Semua orang, termasuk tamu, harus bangun jam 7.30, sarapan, lalu kerja bakti bersih-bersih. Kru asli punya tugas sendiri seperti mengolah sampah, pemeliharaan mesin, melumasi rakit penyelamat, hingga mengecat semua besi kapal. Tak heran jika hampir tak terlihat karat sedikitpun di sekujur kapal.
Ada jurnalis CNN Indonesia yang bersama saya mondok di Rainbow Warrior saat itu. Menurutnya semua kedisiplinan yang ia alami di kapal berbendera Belanda ini, tidak ia alami di bahkan di kapal perang yang pernah ia ikuti. Dari sampah hingga urusan pemeliharaan dan kebersihan.

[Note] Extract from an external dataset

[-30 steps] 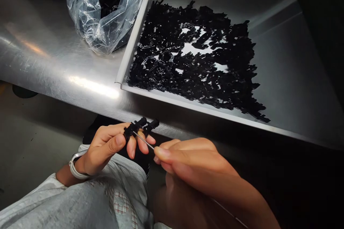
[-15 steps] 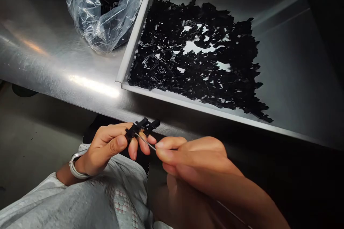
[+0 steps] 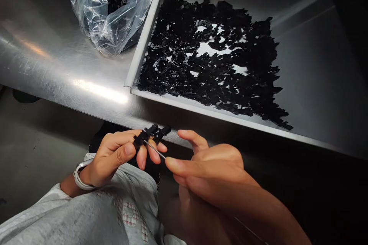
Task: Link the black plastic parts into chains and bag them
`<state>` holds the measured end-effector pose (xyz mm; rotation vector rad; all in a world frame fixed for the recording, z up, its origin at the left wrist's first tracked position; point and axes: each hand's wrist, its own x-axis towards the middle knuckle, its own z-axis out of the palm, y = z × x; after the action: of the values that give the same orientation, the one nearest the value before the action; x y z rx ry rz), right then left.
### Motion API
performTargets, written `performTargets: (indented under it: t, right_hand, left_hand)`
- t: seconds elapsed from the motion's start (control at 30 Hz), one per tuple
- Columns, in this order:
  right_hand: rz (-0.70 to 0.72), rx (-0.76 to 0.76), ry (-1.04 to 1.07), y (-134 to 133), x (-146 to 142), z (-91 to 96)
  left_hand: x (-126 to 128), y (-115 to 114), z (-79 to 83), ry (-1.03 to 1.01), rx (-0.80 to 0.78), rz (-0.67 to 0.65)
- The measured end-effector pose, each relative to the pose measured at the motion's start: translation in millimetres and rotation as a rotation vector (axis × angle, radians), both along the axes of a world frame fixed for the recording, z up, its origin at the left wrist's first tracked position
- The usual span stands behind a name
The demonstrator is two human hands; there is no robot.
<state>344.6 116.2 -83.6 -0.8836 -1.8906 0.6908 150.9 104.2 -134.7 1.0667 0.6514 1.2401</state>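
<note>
Between the fingers of my left hand (image 3: 115,155) are small black plastic parts (image 3: 148,134), held just off the table's front edge. My right hand (image 3: 212,164) grips a thin metal rod (image 3: 154,149) with the thumb against it, while its index finger is raised off the rod. The rod's tip touches or lies very close to the black parts; the exact contact is too small to make out. The rod's other end emerges below my right wrist. How the remaining right fingers wrap the rod is hidden.
A shallow metal tray (image 3: 201,111) with a raised rim holds a spread of many black parts (image 3: 244,80). To its left, a clear plastic bag (image 3: 112,32) with black pieces inside stands on the shiny metal table (image 3: 57,61).
My right index finger has lifted away from the rod, which the thumb side of the hand still grips. My left hand and the black parts have hardly moved.
</note>
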Motion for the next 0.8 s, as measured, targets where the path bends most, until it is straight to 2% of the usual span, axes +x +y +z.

Lucunya, kita kerap menelan begitu saja anggapan bahwa militer lebih disiplin dari sipil. Sampai-sampai program bela negara disebut-sebut sebagai salah satu tujuan mendisiplinkan kaum sipil. Lalu ujungnya negara sebaiknya diserahkan kepada mereka yang paling berdisiplin.
Padahal sejatinya semua institusi atau profesi punya standar disiplinnya sendiri. Punya standar presisinya sendiri. Tanpa disiplin dan presisi, dokter bedah syaraf tak akan mampu bermain hingga satuan nol koma milimeter dalam sebuah operasi. Sama dengan kami para videografer tak akan dapat timelapse sunrise jika malas bangun pagi dan tak jeli mengatur bukaan kamera saat transisi cahaya. Sama dengan jika tentara tak disiplin membersihkan senapan, suatu saat dia bisa celaka jika senapannya macet.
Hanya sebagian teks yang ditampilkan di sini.